Friedrich's contemporary Ludwig Tieck noted that Friedrich strived "to evoke a certain feeling, a definitive attitude with precise thoughts and concepts which merge with sadness and solemnity. Thus he tries to introduce allegory and symbolism in light and shadow, in Nature living and dead, in snow and water." Despite this allegorical conception of nature, however, Friedrich remained attentive to real moments of the natural world that he had experienced.

Friedrich especially explored the awe-inspiring effect of natural landscape on the human viewer, examining how subjective experience affects perception. As he wrote, "The artist should paint not only what he sees before him, but also what he sees within him."
== Composition and analysis ==
The Great Enclosure depicts the floodplain area adjacent to the Elbe river, located four kilometers northwest of Dresden, known as the Ostra Enclosure. The oil painting Sketch of the Great Enclosure likely served as the preliminary study for this work. The Great Enclosure represents the horizontal expanse of the Ostra Enclosure while capturing the intersecting curves of the sky above, towering over the water pools and ground, painted in chiaroscuro. German art historian Willi Wolfradt suggests that this curvature of the sky begins in the grove in the distance and is mirrored in the form of the sandbanks. Werner Hofmann sees the sky converging in a central hyperbola that creates an ethereal effect. In this way, the physical and cosmic become intertwined, the vast sky of heaven marrying the earthly world.

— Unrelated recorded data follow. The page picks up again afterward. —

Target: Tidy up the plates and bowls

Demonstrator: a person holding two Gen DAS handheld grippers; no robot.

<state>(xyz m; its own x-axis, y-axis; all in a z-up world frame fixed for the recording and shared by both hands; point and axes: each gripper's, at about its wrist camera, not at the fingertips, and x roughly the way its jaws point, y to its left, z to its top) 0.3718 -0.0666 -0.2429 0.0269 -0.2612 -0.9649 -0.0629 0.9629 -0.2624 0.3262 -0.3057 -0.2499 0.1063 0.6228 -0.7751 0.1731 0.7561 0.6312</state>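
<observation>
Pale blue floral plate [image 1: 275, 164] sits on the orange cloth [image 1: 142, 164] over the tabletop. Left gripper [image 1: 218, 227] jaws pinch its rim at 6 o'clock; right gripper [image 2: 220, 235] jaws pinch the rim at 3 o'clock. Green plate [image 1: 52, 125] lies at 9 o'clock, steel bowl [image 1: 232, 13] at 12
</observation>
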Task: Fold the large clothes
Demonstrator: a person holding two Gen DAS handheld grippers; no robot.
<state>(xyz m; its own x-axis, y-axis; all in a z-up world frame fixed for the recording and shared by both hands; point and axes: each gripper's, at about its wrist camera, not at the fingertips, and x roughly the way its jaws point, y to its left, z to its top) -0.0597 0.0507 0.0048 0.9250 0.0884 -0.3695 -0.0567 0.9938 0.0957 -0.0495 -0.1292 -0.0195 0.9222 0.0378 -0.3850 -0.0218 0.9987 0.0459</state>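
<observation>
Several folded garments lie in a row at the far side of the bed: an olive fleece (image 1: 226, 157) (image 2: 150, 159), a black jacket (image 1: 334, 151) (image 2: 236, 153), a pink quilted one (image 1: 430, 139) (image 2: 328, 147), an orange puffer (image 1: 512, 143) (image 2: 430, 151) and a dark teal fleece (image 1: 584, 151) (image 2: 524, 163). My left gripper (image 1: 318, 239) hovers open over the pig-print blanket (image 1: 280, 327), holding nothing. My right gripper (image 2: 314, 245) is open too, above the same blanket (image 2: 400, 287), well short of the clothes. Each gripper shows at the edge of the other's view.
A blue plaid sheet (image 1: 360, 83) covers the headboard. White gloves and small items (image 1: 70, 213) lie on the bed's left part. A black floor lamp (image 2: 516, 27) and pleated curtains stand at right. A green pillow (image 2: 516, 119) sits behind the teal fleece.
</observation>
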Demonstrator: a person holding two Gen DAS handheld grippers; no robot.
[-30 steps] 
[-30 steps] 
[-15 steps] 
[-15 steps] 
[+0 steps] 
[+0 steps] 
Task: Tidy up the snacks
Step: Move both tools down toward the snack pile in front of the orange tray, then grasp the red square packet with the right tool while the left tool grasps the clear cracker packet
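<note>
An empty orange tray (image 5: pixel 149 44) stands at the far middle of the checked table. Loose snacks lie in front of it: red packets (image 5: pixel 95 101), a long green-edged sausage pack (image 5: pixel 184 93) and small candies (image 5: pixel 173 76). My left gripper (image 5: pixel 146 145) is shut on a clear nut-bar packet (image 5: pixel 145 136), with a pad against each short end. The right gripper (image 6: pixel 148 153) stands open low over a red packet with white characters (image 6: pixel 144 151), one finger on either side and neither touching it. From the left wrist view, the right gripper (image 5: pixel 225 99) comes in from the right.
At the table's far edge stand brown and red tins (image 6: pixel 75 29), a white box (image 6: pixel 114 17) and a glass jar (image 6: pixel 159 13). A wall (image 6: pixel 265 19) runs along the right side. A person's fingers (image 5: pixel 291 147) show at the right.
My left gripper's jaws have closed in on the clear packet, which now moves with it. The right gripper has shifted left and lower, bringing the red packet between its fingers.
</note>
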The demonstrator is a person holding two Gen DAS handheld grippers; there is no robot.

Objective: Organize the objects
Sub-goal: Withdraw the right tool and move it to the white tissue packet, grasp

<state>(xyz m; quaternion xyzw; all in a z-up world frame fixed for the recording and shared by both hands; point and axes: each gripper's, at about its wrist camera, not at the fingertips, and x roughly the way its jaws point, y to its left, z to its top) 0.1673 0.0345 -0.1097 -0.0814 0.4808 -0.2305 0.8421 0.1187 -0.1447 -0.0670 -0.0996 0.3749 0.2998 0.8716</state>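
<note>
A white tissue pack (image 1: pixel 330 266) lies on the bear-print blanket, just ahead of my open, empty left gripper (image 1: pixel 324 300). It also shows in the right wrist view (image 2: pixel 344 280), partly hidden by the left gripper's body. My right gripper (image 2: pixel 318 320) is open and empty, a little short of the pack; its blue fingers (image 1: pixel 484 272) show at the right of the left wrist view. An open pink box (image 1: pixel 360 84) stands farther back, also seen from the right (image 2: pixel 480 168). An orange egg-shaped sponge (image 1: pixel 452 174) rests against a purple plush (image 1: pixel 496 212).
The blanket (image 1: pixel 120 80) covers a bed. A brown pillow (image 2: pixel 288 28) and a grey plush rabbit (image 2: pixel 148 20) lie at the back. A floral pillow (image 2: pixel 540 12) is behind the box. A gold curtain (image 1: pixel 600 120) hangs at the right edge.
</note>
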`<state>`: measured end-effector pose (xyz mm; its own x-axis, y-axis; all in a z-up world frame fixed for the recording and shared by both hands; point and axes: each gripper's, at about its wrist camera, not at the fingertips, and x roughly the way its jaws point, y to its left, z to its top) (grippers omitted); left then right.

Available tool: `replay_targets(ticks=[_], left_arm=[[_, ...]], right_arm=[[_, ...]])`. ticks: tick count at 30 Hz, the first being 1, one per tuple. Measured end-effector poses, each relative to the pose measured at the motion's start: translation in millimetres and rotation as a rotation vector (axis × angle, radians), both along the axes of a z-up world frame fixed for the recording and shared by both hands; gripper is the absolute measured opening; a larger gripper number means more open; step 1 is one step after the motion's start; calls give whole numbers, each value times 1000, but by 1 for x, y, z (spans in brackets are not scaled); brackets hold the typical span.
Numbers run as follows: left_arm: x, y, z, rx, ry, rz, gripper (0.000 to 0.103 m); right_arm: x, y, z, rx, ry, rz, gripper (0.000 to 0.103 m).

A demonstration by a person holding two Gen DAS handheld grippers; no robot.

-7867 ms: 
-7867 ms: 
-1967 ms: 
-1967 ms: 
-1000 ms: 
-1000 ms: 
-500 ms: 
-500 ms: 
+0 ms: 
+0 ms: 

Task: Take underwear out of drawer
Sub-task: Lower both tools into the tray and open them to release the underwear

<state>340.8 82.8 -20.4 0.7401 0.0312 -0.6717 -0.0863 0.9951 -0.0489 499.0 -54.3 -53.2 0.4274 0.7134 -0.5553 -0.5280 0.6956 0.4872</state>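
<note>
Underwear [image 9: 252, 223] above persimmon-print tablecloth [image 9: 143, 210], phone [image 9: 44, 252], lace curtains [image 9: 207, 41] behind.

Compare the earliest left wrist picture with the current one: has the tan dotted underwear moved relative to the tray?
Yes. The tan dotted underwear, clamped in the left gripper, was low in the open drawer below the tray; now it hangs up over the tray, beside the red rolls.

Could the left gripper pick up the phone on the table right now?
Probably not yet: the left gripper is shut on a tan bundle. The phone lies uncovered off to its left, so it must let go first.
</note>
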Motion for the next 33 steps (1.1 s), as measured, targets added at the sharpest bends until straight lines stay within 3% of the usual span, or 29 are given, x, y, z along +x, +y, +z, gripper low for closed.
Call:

The vantage point of the viewer is elevated above the ground, implying a position on a bridge over the river. The heightened position also has allegorical resonances, suggesting that the viewer travels from the natural to the spiritual world. This theme of transition is further emphasized by the transitory period of twilight, as well as the barren foreground and muted tones of the muddy earth and large puddles, which reflect the heavens above.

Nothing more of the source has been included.